Long before his passing this Spring, the legacy of Tim Keller’s ministry had been the subject of scrutiny. Few people were as capable as he of provoking scorn, as his work and witness seemed equally offensive to both ends of the political, theological, and ideological spectra. Every leader’s legacy deserves reflection, of course, and no one lives out his or her public life with a perfect record.

But in much of the debate around Keller’s philosophy of ministry and public witness, his critics aren’t merely attacking methods and ideas; they’re making an effort at revisionism—rewriting history in a way that makes the past rosier and the present harder, justifying their own polemics and hard-edged approach to public witness. In so doing, they reveal that not only do they misunderstand Keller’s influence both inside and outside the church, but they also misunderstand much about the church’s role in the life of cities, and the life of the world.

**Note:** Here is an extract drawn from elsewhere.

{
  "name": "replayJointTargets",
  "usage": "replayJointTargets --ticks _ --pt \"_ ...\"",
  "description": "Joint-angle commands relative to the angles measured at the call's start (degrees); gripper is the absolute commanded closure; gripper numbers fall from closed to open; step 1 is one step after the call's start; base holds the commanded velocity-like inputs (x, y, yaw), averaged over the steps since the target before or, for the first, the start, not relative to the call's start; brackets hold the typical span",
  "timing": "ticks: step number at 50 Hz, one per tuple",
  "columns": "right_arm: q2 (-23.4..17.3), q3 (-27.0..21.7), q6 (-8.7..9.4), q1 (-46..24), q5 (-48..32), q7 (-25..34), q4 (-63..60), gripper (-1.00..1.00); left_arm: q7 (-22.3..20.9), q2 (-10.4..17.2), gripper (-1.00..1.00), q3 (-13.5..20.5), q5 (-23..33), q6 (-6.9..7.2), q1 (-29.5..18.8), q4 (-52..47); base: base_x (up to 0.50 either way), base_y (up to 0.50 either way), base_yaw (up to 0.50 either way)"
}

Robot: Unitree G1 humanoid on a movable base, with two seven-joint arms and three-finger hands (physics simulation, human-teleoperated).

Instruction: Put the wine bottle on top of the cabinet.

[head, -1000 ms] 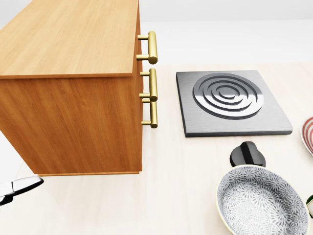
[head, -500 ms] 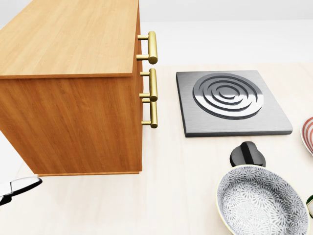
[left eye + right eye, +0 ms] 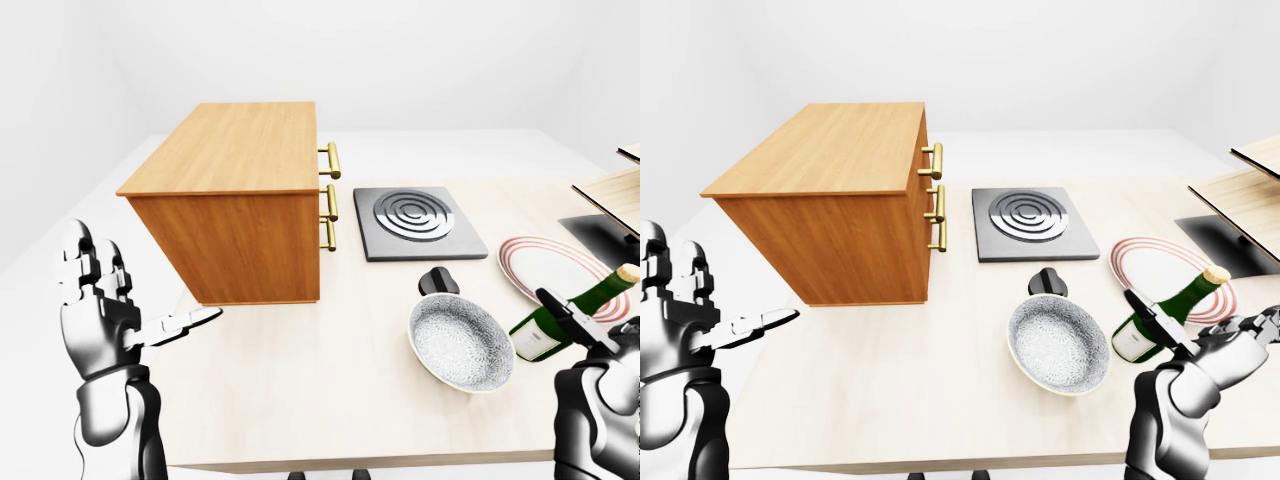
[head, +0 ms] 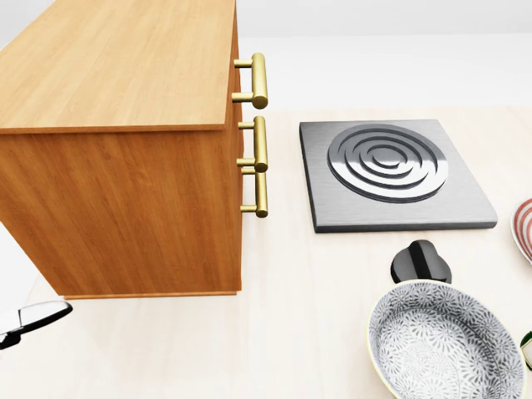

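The right hand (image 3: 1220, 350) sits at the lower right of the right-eye view with its fingers spread loose, not clenched on anything; one dark finger (image 3: 1152, 318) reaches up across the lower body of the wine bottle (image 3: 1160, 318), and whether it actually presses the glass cannot be told. The bottle is green with a pale label and a gold-capped neck, tilted so the neck points up and to the right, its base near the pale table (image 3: 900, 380) just right of the patterned bowl (image 3: 1058, 345). The left hand (image 3: 105, 310) is raised at the left of the left-eye view, palm open and empty, fingers upright and one finger stretched out toward the lower corner of the wooden cabinet (image 3: 235, 200), close to it but apart. The cabinet stands on the left part of the table, its flat top bare, its brass handles (image 4: 259, 133) facing the square metal hob (image 4: 386, 173). A black knob (image 4: 421, 263) lies between the hob and the bowl, and a red-striped plate (image 3: 1160, 268) lies above the bottle. Open tabletop runs along the bottom of both eye views, between the cabinet and the bowl.
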Motion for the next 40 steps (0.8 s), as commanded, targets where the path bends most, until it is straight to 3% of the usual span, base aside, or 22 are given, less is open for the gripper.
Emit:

This debate began shortly after the 2016 election, when evangelicals began to reassess their posture and alliances in the public sphere. As polarizing as the election was, it was only a foretaste of the polarization that would unfold in the years that followed. A new populist consensus began to emerge on the Right and, with it, the sense that Trump’s rhetorical style—brash, combative, and insulting—was to be a feature, not a bug, of his evangelical supporters. The public witness of pastors in previous decades like that of Tim Keller and Rick Warren wouldn’t do.

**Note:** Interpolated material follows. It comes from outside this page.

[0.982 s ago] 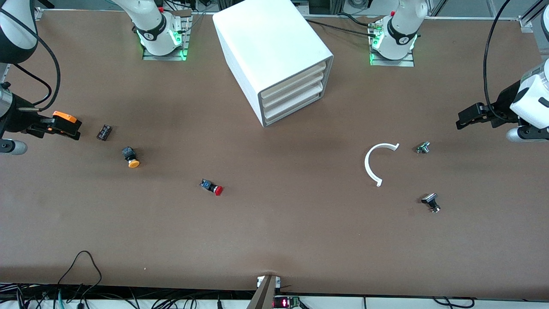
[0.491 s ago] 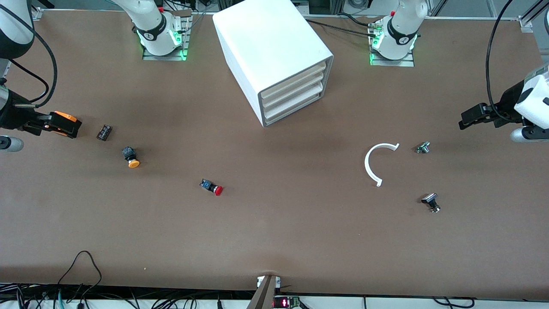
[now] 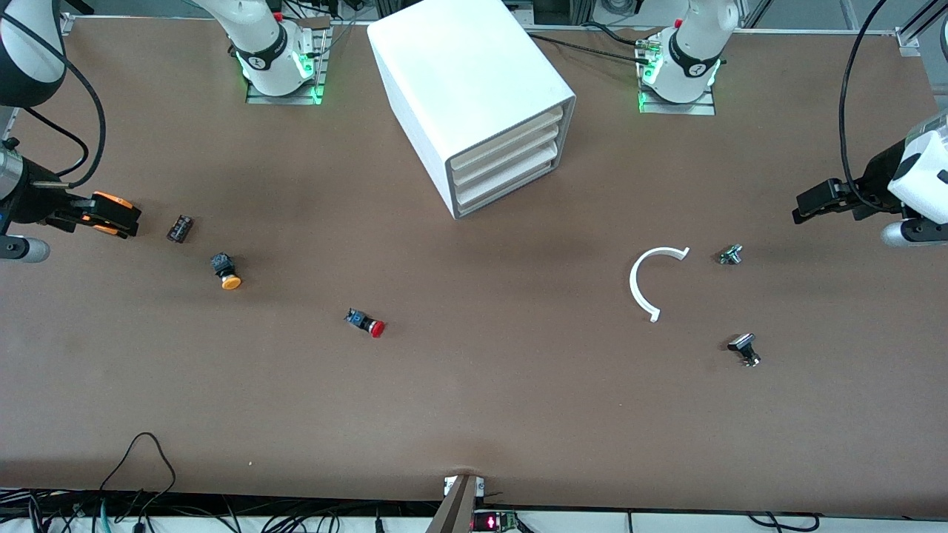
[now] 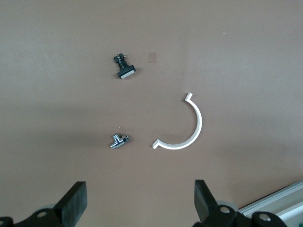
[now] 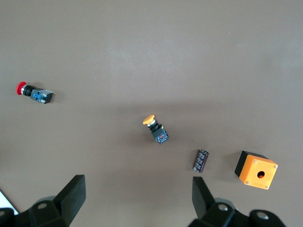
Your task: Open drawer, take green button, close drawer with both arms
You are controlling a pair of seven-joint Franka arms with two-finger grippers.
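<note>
A brown table [image 3: 474, 400] holds a big white cabinet [image 3: 463, 81] near the edge where the two robot bases stand, between them. Its four drawers [image 3: 507, 159] face the camera at an angle, turned toward the left arm's end of the table, and all four sit pushed in. No green-capped button shows anywhere in these views.

The right gripper [image 5: 137, 196] hangs over the right arm's end of the table with its fingers spread wide and nothing between them. Under and near it lie an orange box [image 5: 256, 170], a small dark cylinder [image 3: 180, 228] and a yellow-capped button [image 3: 227, 272] (a little nearer the camera than the cylinder). A red-capped button [image 3: 367, 323] lies closer to the table's middle, nearer the camera.

The left gripper [image 4: 139, 201] hangs over the left arm's end of the table, likewise spread wide and empty. Near it on the table lie a white curved strip [image 3: 649, 281] shaped like an open ring, a small shiny metal part [image 3: 731, 255] just beside it toward the left arm's end, and a small black part [image 3: 745, 348] nearer the camera. None of these touch each other.
</note>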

Perhaps the clearest articulation of this idea came in February 2022, in an article at First Things titled “The Three Worlds of Evangelicalism.” In it, Aaron Renn argues that secularization in America has had three distinct phases, each of which required (or requires) a corresponding approach from evangelicals. The “positive world” stage describes America prior to 1994, when Christianity was generally seen as a positive force in our culture. He marks 1994–2014 as the “neutral world” stage, wherein secularism had taken hold enough for Christianity to lose its place of privilege, but not yet be disfavored. The final stage is the “negative world,” which kicked off about the time of the Obergefell decision instituting same-sex marriage and in which we find ourselves today.

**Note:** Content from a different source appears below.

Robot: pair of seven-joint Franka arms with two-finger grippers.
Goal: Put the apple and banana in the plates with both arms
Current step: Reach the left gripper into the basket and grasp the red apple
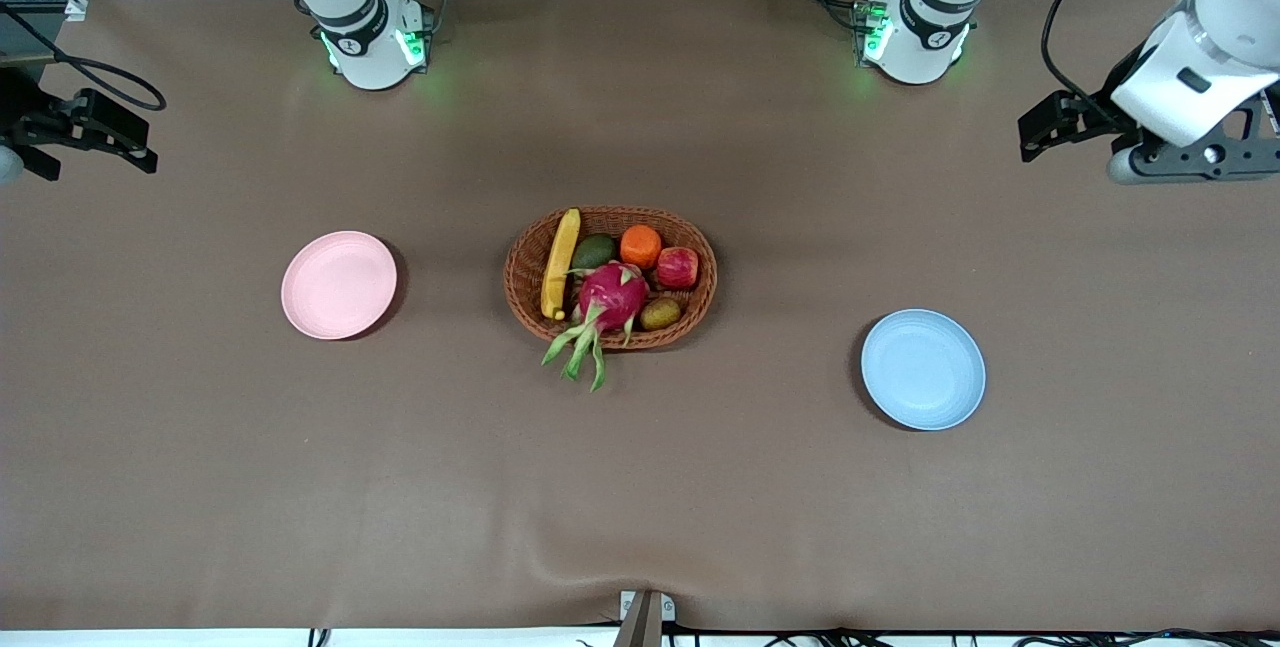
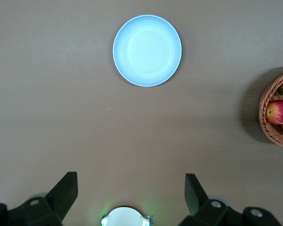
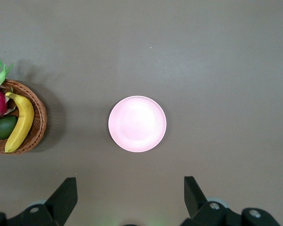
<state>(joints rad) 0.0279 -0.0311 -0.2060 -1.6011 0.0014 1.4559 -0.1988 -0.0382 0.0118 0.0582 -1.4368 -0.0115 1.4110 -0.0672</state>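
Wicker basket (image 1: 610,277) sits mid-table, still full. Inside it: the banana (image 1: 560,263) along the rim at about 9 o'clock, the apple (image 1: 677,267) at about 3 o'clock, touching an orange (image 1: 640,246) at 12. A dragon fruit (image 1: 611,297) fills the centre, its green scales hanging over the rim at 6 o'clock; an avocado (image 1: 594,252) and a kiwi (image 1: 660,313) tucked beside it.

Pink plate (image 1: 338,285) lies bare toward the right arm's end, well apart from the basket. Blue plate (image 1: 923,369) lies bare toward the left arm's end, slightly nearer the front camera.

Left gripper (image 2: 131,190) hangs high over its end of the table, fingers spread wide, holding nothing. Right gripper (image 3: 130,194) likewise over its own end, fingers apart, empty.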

Renn argues that people like Keller benefited from respectability among secular elites that was a privilege of the “neutral world” they inhabited. The public square—the pages of New Yorker and The New York Times, for instance—was open to the likes of Keller and other urbanite evangelicals in a way that it wouldn’t be after 2014. Today, one can choose either social respectability or doctrinal fidelity; one can’t have both.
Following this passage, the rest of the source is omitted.